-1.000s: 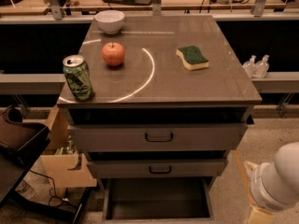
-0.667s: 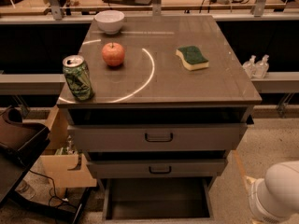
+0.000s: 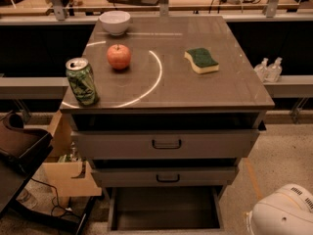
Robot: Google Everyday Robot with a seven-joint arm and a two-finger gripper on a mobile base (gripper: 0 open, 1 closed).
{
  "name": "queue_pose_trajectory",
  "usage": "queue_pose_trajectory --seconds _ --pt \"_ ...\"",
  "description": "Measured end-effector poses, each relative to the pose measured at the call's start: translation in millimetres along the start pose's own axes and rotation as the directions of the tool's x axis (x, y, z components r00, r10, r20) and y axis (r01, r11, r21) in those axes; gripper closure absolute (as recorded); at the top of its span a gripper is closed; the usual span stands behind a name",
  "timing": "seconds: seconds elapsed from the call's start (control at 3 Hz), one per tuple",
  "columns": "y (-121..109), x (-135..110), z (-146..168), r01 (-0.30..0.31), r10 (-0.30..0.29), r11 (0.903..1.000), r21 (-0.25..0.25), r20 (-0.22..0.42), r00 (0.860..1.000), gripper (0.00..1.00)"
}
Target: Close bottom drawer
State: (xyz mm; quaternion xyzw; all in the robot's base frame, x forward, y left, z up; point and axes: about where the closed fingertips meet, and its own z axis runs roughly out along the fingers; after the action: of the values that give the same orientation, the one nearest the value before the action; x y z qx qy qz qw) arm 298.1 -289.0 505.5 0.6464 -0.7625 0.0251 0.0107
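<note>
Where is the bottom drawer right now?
Camera view, bottom centre: the bottom drawer sits pulled open under the middle drawer, its dark inside showing. A white arm shell is at its right; the gripper is out of frame.

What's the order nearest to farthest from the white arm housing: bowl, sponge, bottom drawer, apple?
Gripper out of view; arm housing sits lower right.
1. bottom drawer, open, beside it
2. sponge, right side
3. apple, left
4. bowl, back left

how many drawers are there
3: the top drawer under the tabletop, the middle drawer below it, the bottom drawer pulled out near the floor. The hand is out of view.
</note>
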Motion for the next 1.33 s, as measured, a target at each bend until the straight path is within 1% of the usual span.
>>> queue_pose_trajectory --seconds 0.33,0.67,1.0,1.33 --pt "20.3 -11.1 39.5 0.071 -0.073 0.9959 -0.056 -0.040 0.996 0.47" --pt "29.1 -15.6 56.0 0.097 -0.102 0.9920 -0.080 -0.060 0.993 0.72" --pt "28.8 -14.7 55.1 0.094 -0.099 0.9925 -0.078 -0.060 0.993 0.96" --pt "29.1 -14.4 55.1 0.094 -0.098 0.9925 -0.079 -0.060 0.993 1.00"
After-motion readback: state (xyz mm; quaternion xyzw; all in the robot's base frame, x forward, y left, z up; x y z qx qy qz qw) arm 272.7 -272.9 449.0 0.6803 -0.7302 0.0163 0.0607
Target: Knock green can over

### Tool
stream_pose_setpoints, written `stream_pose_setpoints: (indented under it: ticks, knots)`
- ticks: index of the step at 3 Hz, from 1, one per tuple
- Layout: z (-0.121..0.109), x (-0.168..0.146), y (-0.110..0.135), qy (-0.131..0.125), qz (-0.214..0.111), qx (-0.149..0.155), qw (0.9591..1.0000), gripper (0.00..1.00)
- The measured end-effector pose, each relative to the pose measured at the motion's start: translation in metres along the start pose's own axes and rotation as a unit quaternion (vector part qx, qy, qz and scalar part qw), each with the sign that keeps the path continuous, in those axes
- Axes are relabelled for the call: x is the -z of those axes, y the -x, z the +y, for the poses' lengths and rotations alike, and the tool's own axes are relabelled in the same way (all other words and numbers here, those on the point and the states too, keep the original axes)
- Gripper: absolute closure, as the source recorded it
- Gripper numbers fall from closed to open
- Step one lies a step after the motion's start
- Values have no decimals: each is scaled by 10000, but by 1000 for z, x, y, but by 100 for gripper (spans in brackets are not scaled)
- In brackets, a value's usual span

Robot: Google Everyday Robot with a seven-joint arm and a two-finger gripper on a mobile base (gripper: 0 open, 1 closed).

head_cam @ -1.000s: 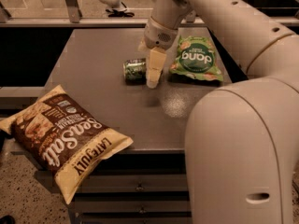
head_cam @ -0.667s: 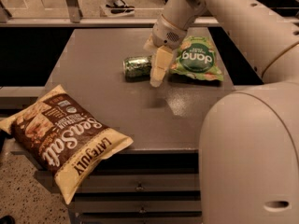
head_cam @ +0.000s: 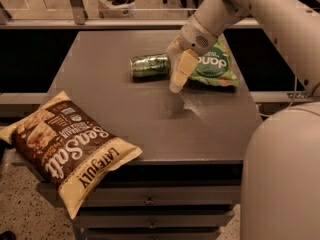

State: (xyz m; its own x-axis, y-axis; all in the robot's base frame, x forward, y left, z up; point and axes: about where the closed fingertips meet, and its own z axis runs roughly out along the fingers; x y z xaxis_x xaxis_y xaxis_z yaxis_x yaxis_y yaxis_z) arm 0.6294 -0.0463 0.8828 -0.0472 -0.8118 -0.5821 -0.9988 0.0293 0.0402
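1. The green can lies on its side on the table, toward the far middle. Its long axis runs left to right and its silver end faces left. Judged from that posture, the knock-over is already achieved, since a can lying flat has nowhere further to tip.

2. The pincer hangs just to the right of the can, pointing down and slightly left, with its tip close above the table. It appears clear of the can, though the gap is narrow. Whether it is clenched or released cannot be told here. It holds nothing that can be seen.

3. That low, sideways placement suits a push rather than a grasp, because a can topples most readily from a lateral nudge against its wall.

4. The arm reaches in from the upper right, which keeps it over the green snack bag. The bag lies flat just beyond the pincer and is not the target.

5. The sea-salt chip bag rests on the near left corner and overhangs the edge, well apart from the action.

6. The remaining risk is the can rolling, as it lies free on a smooth top.
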Motion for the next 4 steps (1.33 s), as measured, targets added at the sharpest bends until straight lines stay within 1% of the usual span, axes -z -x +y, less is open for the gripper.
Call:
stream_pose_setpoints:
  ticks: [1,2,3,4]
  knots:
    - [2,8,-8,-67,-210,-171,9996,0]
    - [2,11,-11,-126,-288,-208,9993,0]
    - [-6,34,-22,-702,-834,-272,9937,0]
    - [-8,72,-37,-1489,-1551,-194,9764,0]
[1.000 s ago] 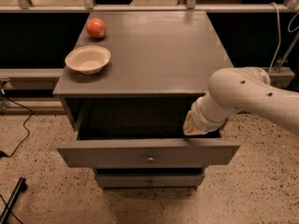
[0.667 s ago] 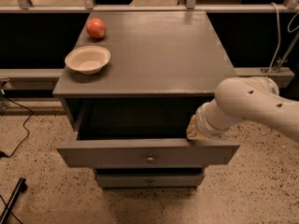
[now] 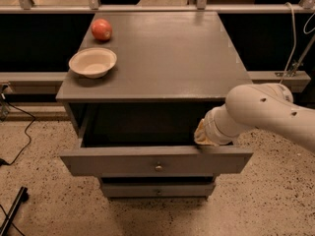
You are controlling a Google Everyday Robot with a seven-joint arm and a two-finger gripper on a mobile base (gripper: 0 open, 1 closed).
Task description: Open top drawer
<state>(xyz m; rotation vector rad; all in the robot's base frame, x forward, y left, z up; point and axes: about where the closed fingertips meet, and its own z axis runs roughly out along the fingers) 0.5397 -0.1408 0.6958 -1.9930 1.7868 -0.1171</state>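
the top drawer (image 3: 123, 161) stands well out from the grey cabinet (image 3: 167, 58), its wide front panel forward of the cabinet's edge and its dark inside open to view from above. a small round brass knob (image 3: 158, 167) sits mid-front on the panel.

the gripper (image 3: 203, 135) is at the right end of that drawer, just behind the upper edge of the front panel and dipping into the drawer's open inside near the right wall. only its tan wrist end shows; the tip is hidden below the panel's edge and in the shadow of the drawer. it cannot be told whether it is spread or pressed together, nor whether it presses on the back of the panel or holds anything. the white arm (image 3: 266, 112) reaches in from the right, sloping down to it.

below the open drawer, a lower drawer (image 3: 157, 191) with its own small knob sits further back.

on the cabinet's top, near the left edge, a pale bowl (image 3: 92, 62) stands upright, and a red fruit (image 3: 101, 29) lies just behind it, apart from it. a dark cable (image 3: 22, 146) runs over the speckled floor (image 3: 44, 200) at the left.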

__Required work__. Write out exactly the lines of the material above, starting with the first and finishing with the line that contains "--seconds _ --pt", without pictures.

__Your solution__.
-1.000s: 
-0.667s: 
+0.000s: 
Robot: Google Everyday Robot with a seven-joint arm and a two-finger gripper on a mobile base (gripper: 0 open, 1 closed).
{
  "name": "queue_pose_trajectory",
  "usage": "queue_pose_trajectory --seconds _ --pt \"_ ...\"",

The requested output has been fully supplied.